2 avril [1842], samedi matin, 10 h.
Bonjour mon Toto bien aimé, bonjour mon cher petit homme. Comment vas-tu ce matin ? Comment as-tu passé la nuit ? Que dita M. Louis, mon amour, faudra-t-il poserb les sangsues [1] ? Peut-être a-t-il fallu les appliquer hier au soir, car tu paraissais bien souffrant, mon pauvre bien aimé ? Si je ne te vois pas d’ici à tantôt, je croiraisc le moins de mal possible, c’est-à-dire qu’on t’a posé les sangsues, que tu vas bien et que je te verrai demain et j’espèrerai une bonne petite lettre. Si elle et toi vous me manquiez, je supposerais tout ce qu’il y a de pire au monde pour moi, c’est-à-dire que tu es malade sérieusement ou que tu ne m’aimes pas. Mais ça serait si affreux que je ne veux pas anticiper par des suppositions sur un malheur qui ne nous frappera jamais ni l’un ni l’autre, si le bon Dieu est juste. Que je voudrais être auprès de toi, mon pauvre petit homme, pour te soigner, te dorloter et t’adorer ! Qui est-ce qui réchauffe ton bain chez toi ? Qui te posera ou t’a déjà posé les sangsues ? Je suis jalouse de tous ces soins au-delà de ce que j’ose te dire pour ne pas t’attrister ou te mécontenter, mais depuis que tu es souffrant je me suis bien des fois fait les questions que tu viens de lire et jamais les réponses que j’y faisais ne m’ont satisfaites. Tu vois, mon cher adoré, que je suis toujours la vieille et incorrigible Juju aimant son Toto plus que sa vie et jalouse de tout.

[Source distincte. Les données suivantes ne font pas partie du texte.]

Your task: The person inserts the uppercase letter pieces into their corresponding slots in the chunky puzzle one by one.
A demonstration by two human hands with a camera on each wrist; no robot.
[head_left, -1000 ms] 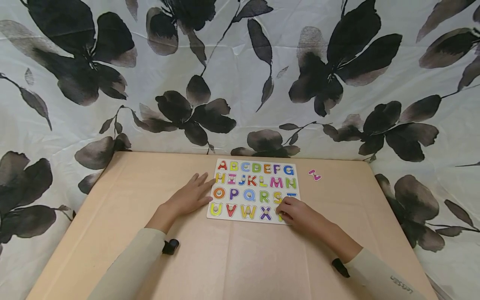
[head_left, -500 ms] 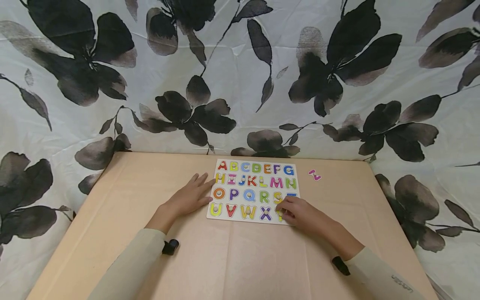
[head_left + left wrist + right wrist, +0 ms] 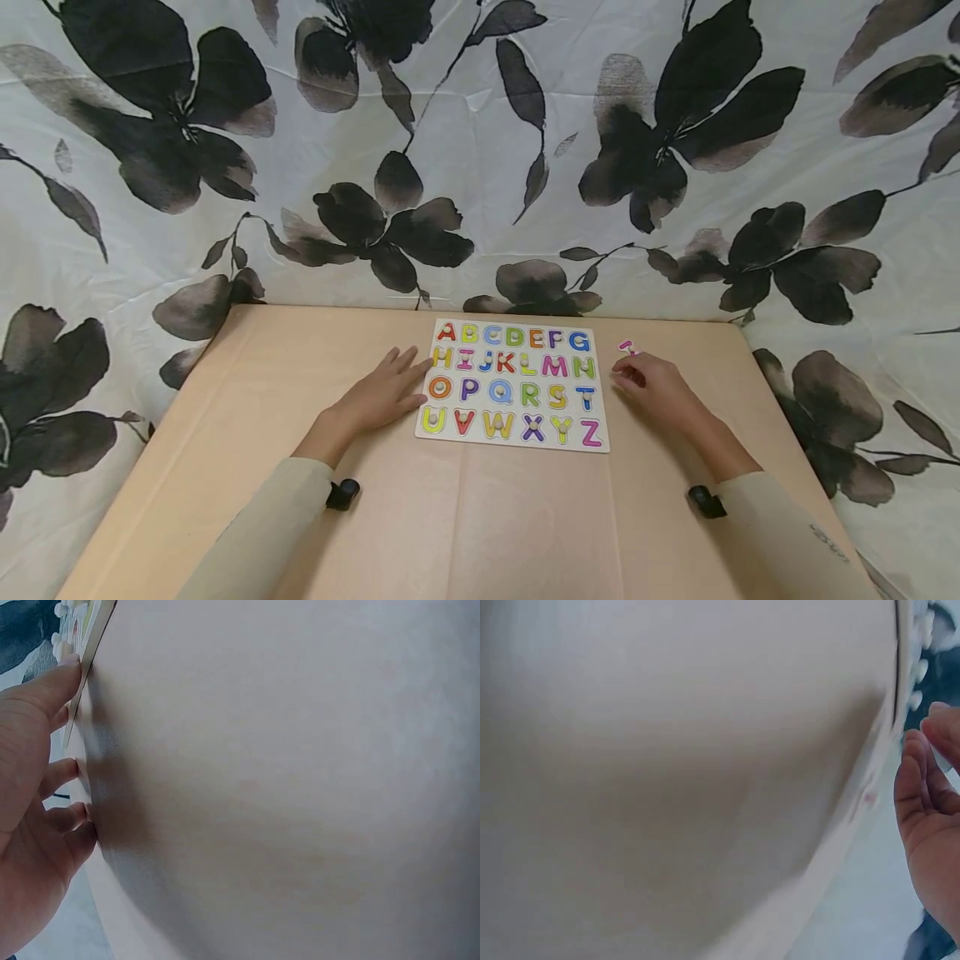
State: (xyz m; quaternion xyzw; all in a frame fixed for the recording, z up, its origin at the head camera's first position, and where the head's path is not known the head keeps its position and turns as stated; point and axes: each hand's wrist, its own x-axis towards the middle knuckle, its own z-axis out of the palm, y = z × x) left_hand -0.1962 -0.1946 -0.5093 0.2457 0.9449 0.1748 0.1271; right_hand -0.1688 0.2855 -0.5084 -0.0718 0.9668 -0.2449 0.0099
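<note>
A white alphabet puzzle board [image 3: 512, 443] with colourful peg letters lies on the table. My left hand [image 3: 382, 389] rests at its left edge with fingers spread; in the left wrist view the thumb [image 3: 56, 684] touches the board's edge. Right of the board, a loose pink letter Z [image 3: 627, 346] lies on the table, partly covered by my right hand [image 3: 656, 390]. The right wrist view shows that hand's thumb and fingertips close together with nothing visible between them, apart from the pink piece [image 3: 868, 799]. A yellow Y [image 3: 560, 430] sits beside the pink Z space [image 3: 591, 432].
The tan table [image 3: 480, 525] extends around the board on all sides. Behind its far edge hangs a white cloth [image 3: 495, 183] with dark flower prints. A small black device [image 3: 342, 494] is worn at each wrist.
My right hand has left the yellow Y at the board's lower right corner and moved up and right to the loose pink Z. My left hand stays at the board's edge.
</note>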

Aussi, il faut te dépêcher de te guérir, mon cher petit homme, pour m’ôter tous les vilains tourments de la jalousie et me donner avec ta santé la joie et le bonheur de t’aimer de près et dans tous les sens avec et sans calembours. En attendant et quoi que je fasse, je suis bien triste et bien tourmentée.
Juliette
BnF, Mss, NAF 16348, f. 227-228
Transcription de Anne-Estelle Baco assistée de Florence Naugrette
a) « dis ».
b) « posé ».
c) « croirai ».
[2 avril, 1842], samedi, 4 h. ½
Voici Suzanne revenue de chez Guyot, mon adoré, elle a reçu les 150 F sans observation. Je vais faire mettre tout ceci à la poste. Mon pauvre malade bien aimé, ne t’occupe pas si quelque chose dans ma lettre te semble triste et tourmenté, je suis calme, j’ai du courage, j’aurai de la patience [2]. Guéris-toi bien vite, mon adoré, et ne me laisse pas sans nouvelles de toi d’ici à demain, car alors je ne sais pas ce que je deviendrais. Ma santé est bonne, trop bonne, puisque tu souffres, mon pauvre Toto adoré. Claire est bien fâchée de te savoir malade. Elle espère que cela ne sera rien, moi je fais plus que l’espérer, car si tu étais désespérément malade je perdrais le peu de raison qui me reste. Mon Toto bien aimé, je baise tes yeux, tes lèvres, tes pieds, je voudrais te guérir à force de baisers. Soigne-toi et guéris-toi bien vite, car malgré mon courage, je suis bien triste et bien malheureuse.
Juliette
BnF, Mss, NAF 16348, f. 229-230
Transcription de Anne-Estelle Baco assistée de Florence Naugrette
2 avril [1842], samedi soir, 10 h. ½
Tu n’es pas revenu, mon pauvre adoré, mais tu n’es pas plus malade que tantôt, n’est-ce pas [3] ? C’est par prudence seulement et pour obéir à M. Louis que tu es resté chez toi à te soigner et à te reposer ? Si cela est et que tu ne sois pas plus souffrant que tantôt, tant mieux, mon adoré, et je t’approuve quoi qu’ila m’en ait coûté une soirée de bonheur. Je ne parle pas de ma pauvre péronnelle [4] et de ma hideuse serventre [5] qui toutes deux s’étaient mises sous les armes dans l’espoir d’aller battre des mains à Hernani [6] et qui toutes deux ont eu aussi leur nez de carton. Je ne sais pourtant pas rester seule, ainsi que tu peux le deviner par l’heure à laquelle je t’écris. J’ai eu la visite de Mme Franque et de sa fille qui sont restées jusqu’à dix heures, mais, mon pauvre ange, rien ne peut te remplacer chez moi, tout ce qui n’est pas toi et pour toi m’est indifférent et presque insupportable. Aussi ai-je été fort maussade avec ces deux femelles. Je les regardais sans les voir, je leur répondais sans les entendre, mes yeux, ma bouche, ma pensée et mon cœur étaient occupés de toi et avec toi. Enfin les voilà parties. Tant mieux, je ne serai plus interrompue dans ma contemplation, je pourrai te regarder, t’écouter, te parler, t’admirer et t’adorer à mon aise. Si tu pouvais venir cette nuit, quel Bonheur !!!! Mais surtout pas d’imprudence. Soigne-toi bien. Repose-toi bien, dors bien et aime-moi de toute ton âme, mon Toto, ce ne sera que justice.
J
BnF, Mss, NAF 16348, f. 231-232
Transcription de Anne-Estelle Baco assistée de Florence Naugrette
a) « quoiqu’il ».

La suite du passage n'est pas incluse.